*WHAT TO PRODUCE*
All of the entries must be reproduced exactly, with no images carried over.

*RAW DATA*
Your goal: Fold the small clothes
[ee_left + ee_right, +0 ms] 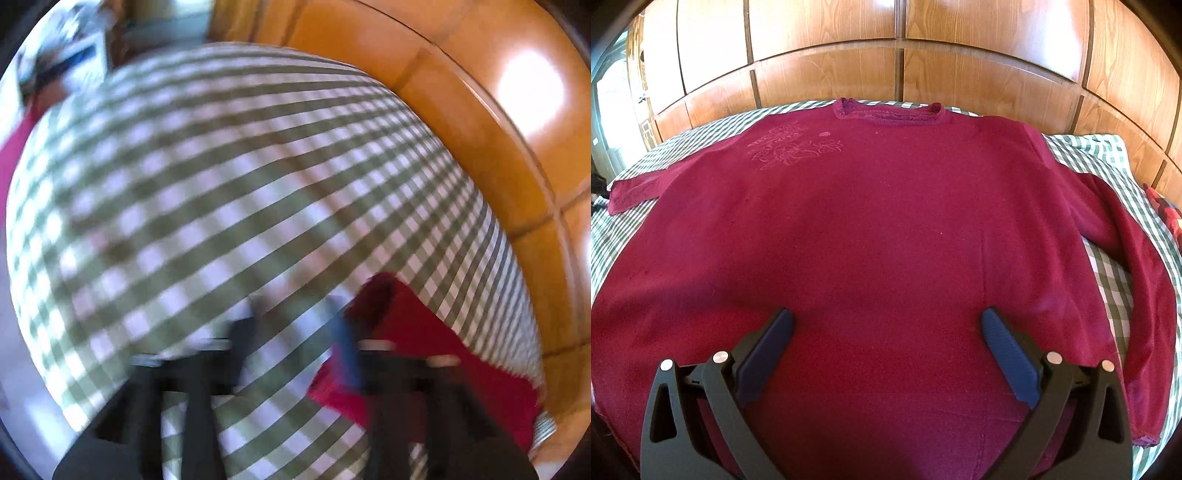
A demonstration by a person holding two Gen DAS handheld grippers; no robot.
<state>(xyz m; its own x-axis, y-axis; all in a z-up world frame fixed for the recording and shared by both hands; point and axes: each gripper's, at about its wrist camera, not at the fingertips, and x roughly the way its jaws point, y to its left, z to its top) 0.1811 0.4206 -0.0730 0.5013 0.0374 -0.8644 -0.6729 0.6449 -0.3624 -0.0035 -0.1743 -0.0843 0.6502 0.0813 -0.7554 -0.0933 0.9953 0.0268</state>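
Note:
A maroon long-sleeved sweater (868, 221) lies flat, front up, on a green-and-white checked sheet (1108, 147), with its collar (890, 110) at the far side. Both sleeves are spread out, one to the left (639, 188) and one trailing down the right (1137, 258). My right gripper (886, 321) hovers over the sweater's lower body, open wide, with nothing between its blue pads. The left wrist view is motion-blurred. There my left gripper (295, 343) stands open over the checked sheet (221, 184). A corner of the maroon sweater (424, 350) lies just beyond its right finger.
Wooden panelled walls (827, 74) stand right behind the bed, also seen in the left wrist view (480, 129). A red plaid cloth (1161, 206) shows at the bed's right edge. Blurred bright objects (66, 55) sit at the far left.

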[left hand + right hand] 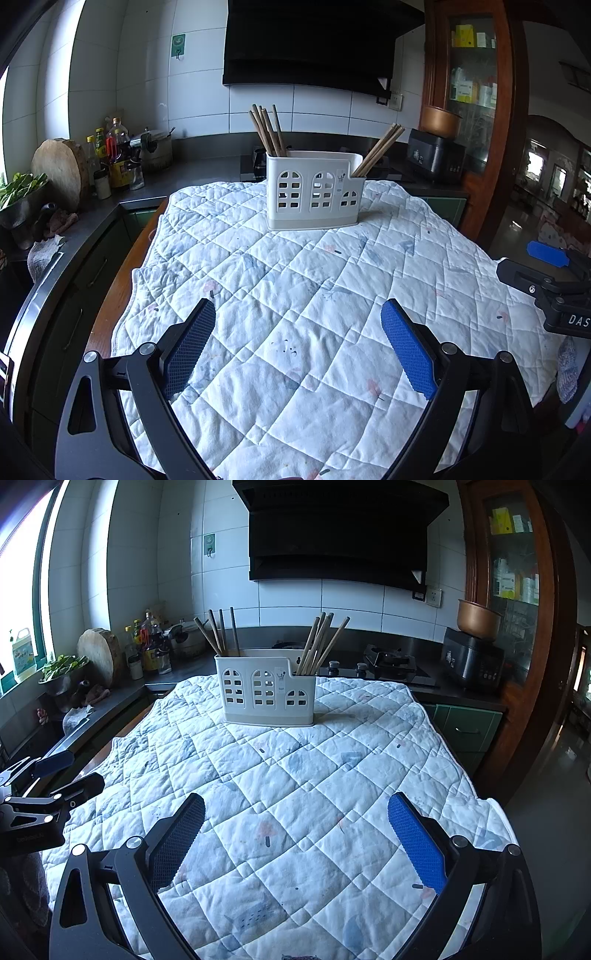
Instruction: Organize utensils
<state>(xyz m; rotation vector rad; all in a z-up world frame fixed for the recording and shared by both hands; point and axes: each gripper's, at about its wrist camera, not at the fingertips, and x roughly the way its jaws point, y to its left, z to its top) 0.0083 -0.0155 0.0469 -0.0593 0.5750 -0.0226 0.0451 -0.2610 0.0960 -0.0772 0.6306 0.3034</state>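
Table (122,273) is mostly hidden under the quilted cloth (295,295); I only see a strip of brown wood at its left edge. Middle compartment of the utensil holder (314,190) can't be read through the window cutouts. White holder stands upright at the far side of the cloth. One bunch of chopsticks (267,129) sits in its left end, a second bunch (378,149) leans out of the lower right end. Exact count per bunch is hard to make out. Left hand-held gripper (298,343): jaws wide apart, nothing between them, hovering over the near cloth. Right hand-held gripper (296,834): same, spread wide and empty. Its body is cut off at the left view's right edge.
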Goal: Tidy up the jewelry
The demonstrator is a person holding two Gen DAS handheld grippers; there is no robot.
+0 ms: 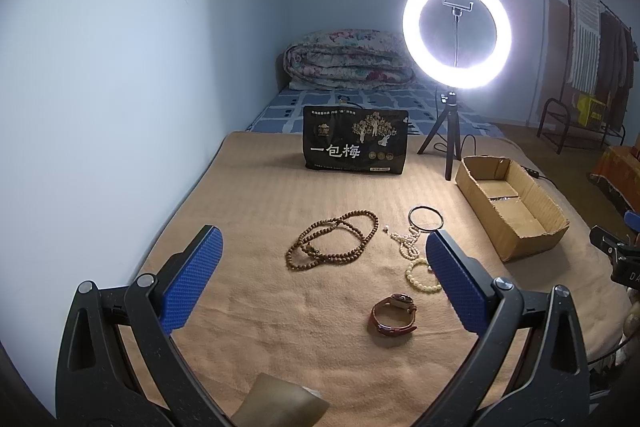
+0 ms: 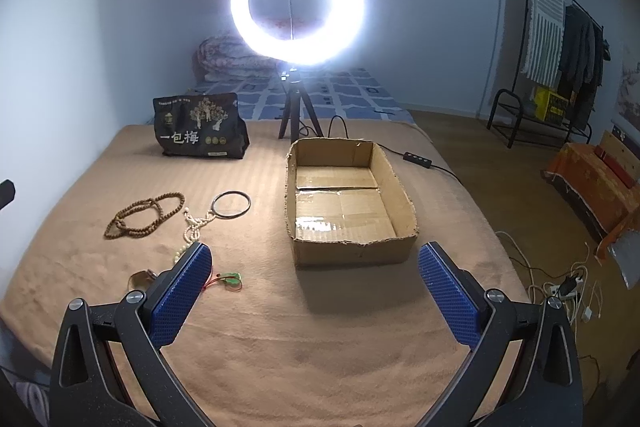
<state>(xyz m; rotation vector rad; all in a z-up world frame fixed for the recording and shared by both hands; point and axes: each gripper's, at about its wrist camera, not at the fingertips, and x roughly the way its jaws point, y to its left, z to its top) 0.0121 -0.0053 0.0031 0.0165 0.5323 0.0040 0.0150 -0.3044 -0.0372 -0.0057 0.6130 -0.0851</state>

*RESULT*
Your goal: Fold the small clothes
[ee_left + ee_right, +0 ms] 
A demonstration by a person holding two Gen DAS handheld grippers; no robot.
<state>(xyz m; its own x-axis, y-axis; all in a z-up world frame fixed for the recording and shared by both hands; point and axes: each gripper's, at about its wrist camera, not at the fingertips, and x roughly the way its jaws point, y to its left, z to its top) 0.1811 0.4206 -0.0730 0.5013 0.0374 -0.8644 -0.6729 0.6449 -0.3624 -0.0035 -0.1743 -0.0843 0.6502 0.0813 -0.7554 -0.0933 0.9953 0.0268</state>
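Note:
A maroon long-sleeved sweater (868, 221) lies flat, front up, on a green-and-white checked sheet (1108, 147), with its collar (890, 110) at the far side. Both sleeves are spread out, one to the left (639, 188) and one trailing down the right (1137, 258). My right gripper (886, 321) hovers over the sweater's lower body, open wide, with nothing between its blue pads. The left wrist view is motion-blurred. There my left gripper (295, 343) stands open over the checked sheet (221, 184). A corner of the maroon sweater (424, 350) lies just beyond its right finger.
Wooden panelled walls (827, 74) stand right behind the bed, also seen in the left wrist view (480, 129). A red plaid cloth (1161, 206) shows at the bed's right edge. Blurred bright objects (66, 55) sit at the far left.
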
[left hand + right hand] 
Instruction: Organize utensils
<state>(xyz m; rotation vector rad; all in a z-up world frame fixed for the recording and shared by both hands; point and axes: each gripper's, at about its wrist camera, not at the fingertips, and x roughly the way its jaws point, y to its left, z to its top) 0.0083 -0.0155 0.0469 -0.0593 0.5750 -0.0226 0.0451 -0.2610 0.0960 -0.0772 0.6306 0.3034</state>
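Table (122,273) is mostly hidden under the quilted cloth (295,295); I only see a strip of brown wood at its left edge. Middle compartment of the utensil holder (314,190) can't be read through the window cutouts. White holder stands upright at the far side of the cloth. One bunch of chopsticks (267,129) sits in its left end, a second bunch (378,149) leans out of the lower right end. Exact count per bunch is hard to make out. Left hand-held gripper (298,343): jaws wide apart, nothing between them, hovering over the near cloth. Right hand-held gripper (296,834): same, spread wide and empty. Its body is cut off at the left view's right edge.
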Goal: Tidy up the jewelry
The demonstrator is a person holding two Gen DAS handheld grippers; there is no robot.
+0 ms: 
+0 ms: 
<state>(xyz m; rotation vector rad; all in a z-up world frame fixed for the recording and shared by both hands; point and axes: each gripper's, at about its wrist camera, not at the fingertips, and x roughly the way its jaws point, y to its left, z to its top) 0.0121 -0.0053 0.0031 0.0165 0.5323 0.0040 0.0150 -0.3044 -0.0372 -0.0057 0.6130 -0.0851</state>

No part of the exercise is left unanswered.